Il mufti (in persiano e turco muftì) (in arabo مفتي?, muftī, in turco müftü), è un giurisperito musulmano (faqīh) che, per i suoi studi e la sua buona nomea, è autorizzato a emettere una fatwā, cioè un responso giuridico su una fattispecie astratta, basato sul disposto della sharīʿa.

Sotto questo punto di vista è indubbiamente un'autorità religiosa, anche se, di per sé, non può essere definito un "dotto" (ʿālim).

Funzione[modifica | modifica wikitesto]

Sorto per volere del Sultano ottomano nel XVIII secolo, l'istituto del Mufti rispondeva all'esigenza del Sultano di apparire come un "buon pastore" dei suoi sudditi (il termine reʿāyā, ossia "gregge", assai simile alla terminologia in voga nel Cristianesimo, è a tal fine assai indicativo), a prescindere dalla loro fede. Per questo motivo egli volle che a rappresentare ebrei e cristiani fossero le rispettive supreme autorità religiose, designando per l'appunto per i musulmani un Gran Mufti. Un importante ruolo politico, durante l'occupazione britannica della Palestina, fu svolto dal Gran Muftī di Gerusalemme, Amin al-Husayni.

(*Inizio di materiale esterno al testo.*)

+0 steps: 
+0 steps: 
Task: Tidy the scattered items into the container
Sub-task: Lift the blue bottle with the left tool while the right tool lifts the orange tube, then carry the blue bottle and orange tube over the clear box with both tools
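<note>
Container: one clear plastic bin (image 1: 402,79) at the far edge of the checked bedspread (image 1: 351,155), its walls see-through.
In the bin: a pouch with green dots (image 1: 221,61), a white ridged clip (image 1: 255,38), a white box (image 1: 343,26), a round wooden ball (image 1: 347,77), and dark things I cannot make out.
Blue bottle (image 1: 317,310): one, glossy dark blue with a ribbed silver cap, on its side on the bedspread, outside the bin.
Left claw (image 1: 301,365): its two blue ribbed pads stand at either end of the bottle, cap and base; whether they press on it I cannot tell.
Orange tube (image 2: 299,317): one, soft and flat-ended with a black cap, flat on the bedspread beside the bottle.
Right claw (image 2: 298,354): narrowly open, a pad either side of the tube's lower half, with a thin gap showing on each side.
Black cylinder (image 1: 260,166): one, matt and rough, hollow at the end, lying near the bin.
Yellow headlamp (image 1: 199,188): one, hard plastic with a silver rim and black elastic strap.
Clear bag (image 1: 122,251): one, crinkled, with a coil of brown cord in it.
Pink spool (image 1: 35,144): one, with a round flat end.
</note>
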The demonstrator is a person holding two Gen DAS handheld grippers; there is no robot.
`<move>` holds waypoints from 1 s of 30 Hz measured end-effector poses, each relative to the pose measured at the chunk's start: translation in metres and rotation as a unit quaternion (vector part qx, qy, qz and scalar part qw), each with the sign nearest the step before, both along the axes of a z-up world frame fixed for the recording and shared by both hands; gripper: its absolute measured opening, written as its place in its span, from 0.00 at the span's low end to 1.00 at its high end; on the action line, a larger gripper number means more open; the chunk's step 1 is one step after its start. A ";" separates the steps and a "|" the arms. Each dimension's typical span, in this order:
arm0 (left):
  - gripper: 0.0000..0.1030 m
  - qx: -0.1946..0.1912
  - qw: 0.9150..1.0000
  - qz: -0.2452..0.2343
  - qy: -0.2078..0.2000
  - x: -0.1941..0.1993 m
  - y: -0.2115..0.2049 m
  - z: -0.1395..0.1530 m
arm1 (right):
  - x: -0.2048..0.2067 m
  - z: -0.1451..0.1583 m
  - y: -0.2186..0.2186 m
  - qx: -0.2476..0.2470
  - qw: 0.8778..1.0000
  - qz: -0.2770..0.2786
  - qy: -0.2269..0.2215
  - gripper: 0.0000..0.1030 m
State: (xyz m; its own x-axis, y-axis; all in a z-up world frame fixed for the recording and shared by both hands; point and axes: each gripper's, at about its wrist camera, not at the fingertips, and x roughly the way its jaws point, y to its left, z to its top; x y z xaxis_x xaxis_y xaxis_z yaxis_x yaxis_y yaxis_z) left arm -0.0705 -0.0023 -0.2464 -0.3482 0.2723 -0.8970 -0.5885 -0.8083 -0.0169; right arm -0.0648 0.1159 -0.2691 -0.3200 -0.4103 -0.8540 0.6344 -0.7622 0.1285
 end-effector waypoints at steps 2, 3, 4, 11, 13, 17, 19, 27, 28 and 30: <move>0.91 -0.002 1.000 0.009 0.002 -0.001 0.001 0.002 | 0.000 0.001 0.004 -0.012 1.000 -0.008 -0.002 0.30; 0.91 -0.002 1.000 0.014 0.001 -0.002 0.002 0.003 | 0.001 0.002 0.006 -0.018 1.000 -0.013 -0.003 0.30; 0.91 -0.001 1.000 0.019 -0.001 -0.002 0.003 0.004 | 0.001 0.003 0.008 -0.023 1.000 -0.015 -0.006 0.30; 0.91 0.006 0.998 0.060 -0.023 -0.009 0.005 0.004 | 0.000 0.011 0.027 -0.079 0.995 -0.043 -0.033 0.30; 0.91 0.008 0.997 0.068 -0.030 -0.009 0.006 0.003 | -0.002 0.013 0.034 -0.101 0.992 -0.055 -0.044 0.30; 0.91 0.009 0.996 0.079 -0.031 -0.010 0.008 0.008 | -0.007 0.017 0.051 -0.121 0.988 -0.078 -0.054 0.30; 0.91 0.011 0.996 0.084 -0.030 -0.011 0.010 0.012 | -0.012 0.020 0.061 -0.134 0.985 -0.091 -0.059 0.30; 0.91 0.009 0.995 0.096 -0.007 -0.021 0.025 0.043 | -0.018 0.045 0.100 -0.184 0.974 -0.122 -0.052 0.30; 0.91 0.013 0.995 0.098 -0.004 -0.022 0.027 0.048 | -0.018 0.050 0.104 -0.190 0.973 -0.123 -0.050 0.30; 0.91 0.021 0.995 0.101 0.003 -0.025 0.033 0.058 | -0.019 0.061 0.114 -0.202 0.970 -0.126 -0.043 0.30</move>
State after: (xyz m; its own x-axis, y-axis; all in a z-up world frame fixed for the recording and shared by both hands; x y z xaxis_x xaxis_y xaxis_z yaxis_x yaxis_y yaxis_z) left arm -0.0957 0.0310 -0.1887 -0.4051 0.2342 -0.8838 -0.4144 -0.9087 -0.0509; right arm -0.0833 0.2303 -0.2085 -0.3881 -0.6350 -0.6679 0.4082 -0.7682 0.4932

La nomina del Mufti rimase quindi competenza governativa in età islamica classica e, ancor oggi, il Mufti ad esempio in Egitto (dopo la riforma voluta a suo tempo da Muhammad ʿAbduh) costituisce il gradino gerarchico immediatamente inferiore a quello di Shaykh (nel senso qui di "Rettore") dell'Università-moschea di al-Azhar, considerata la massima espressione giuridica ed esegetica del mondo islamico sunnita.